If the agency ultimately concludes tariffs are being circumvented, it could extend antidumping and countervailing duties — such as 49.79% levied against China’s JinkoSolar Co. and 40.27% for Longi Green Energy Technology Co. — to the companies’ operations in Southeast Asia. A broad country-wide rate — now set at 238.95% for China — could apply to a handful of manufacturers that haven’t petitioned the U.S. for lower, company-targeted tariffs. That would include Zhongli Talesun Technologies (Thailand) Co., the supplier for Competitive Power Ventures. 

Talesun didn't respond to an email seeking comment.

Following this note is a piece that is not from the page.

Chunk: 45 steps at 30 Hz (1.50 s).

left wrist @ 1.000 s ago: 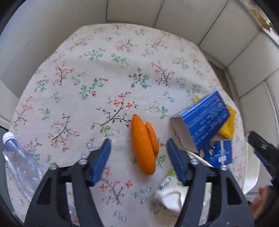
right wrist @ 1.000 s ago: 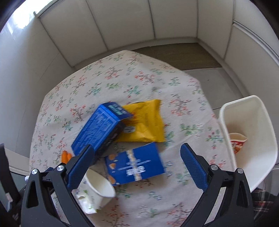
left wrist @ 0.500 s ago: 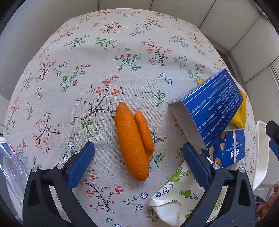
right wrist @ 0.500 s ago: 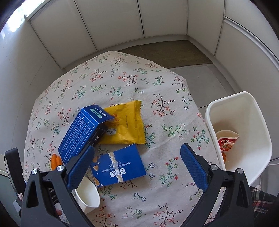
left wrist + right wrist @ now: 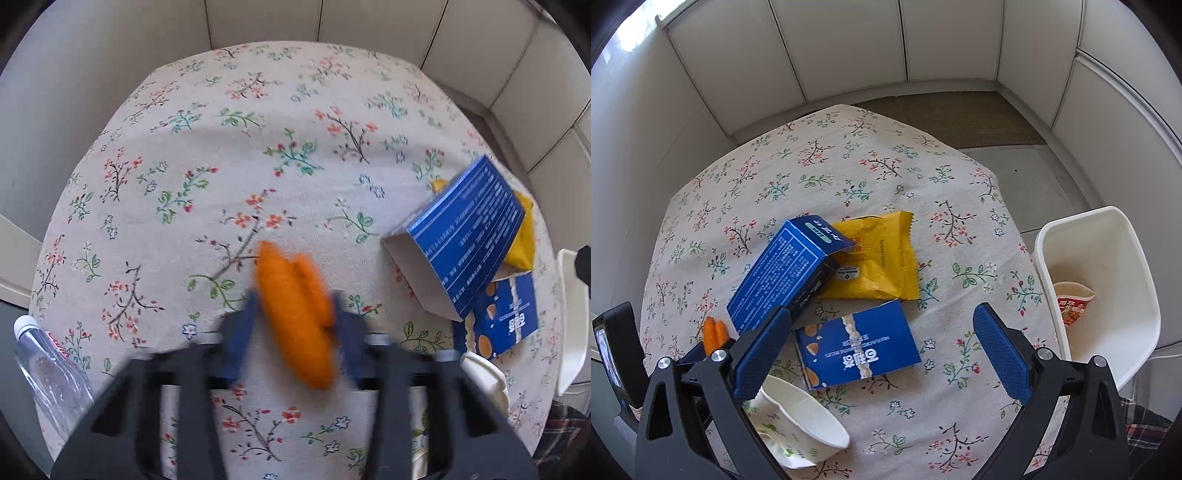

Duties could be imposed on products shipped to the U.S. since the probe started in late March. But in an unusual twist, tariffs could be retroactively applied, potentially to shipments dating as far back as November 2021.

That would further pressure an industry with notoriously slim margins — typically in the range of 5% to 8%, according to consultancy Wood Mackenzie.

Spending on panels generally represents about a third of the cost of a utility-scale solar project, and current supply disruptions translate to roughly $5.6 billion of capital expenditures in 2022, according to Pol Lezcano, a solar analyst BloombergNEF.

The U.S. added 17.8 gigawatts of utility-scale solar capacity in 2021, but BNEF projects deployment will fall to 16.8 gigawatts this year amid supply-chain snags and the trade probe.

“Developers and module makers are trying to work out who pays for the tariff, but without knowing how much they will have to pay, discussions cannot move forward,” said BNEF analyst Tara Narayanan.

‘It’s Been Panic’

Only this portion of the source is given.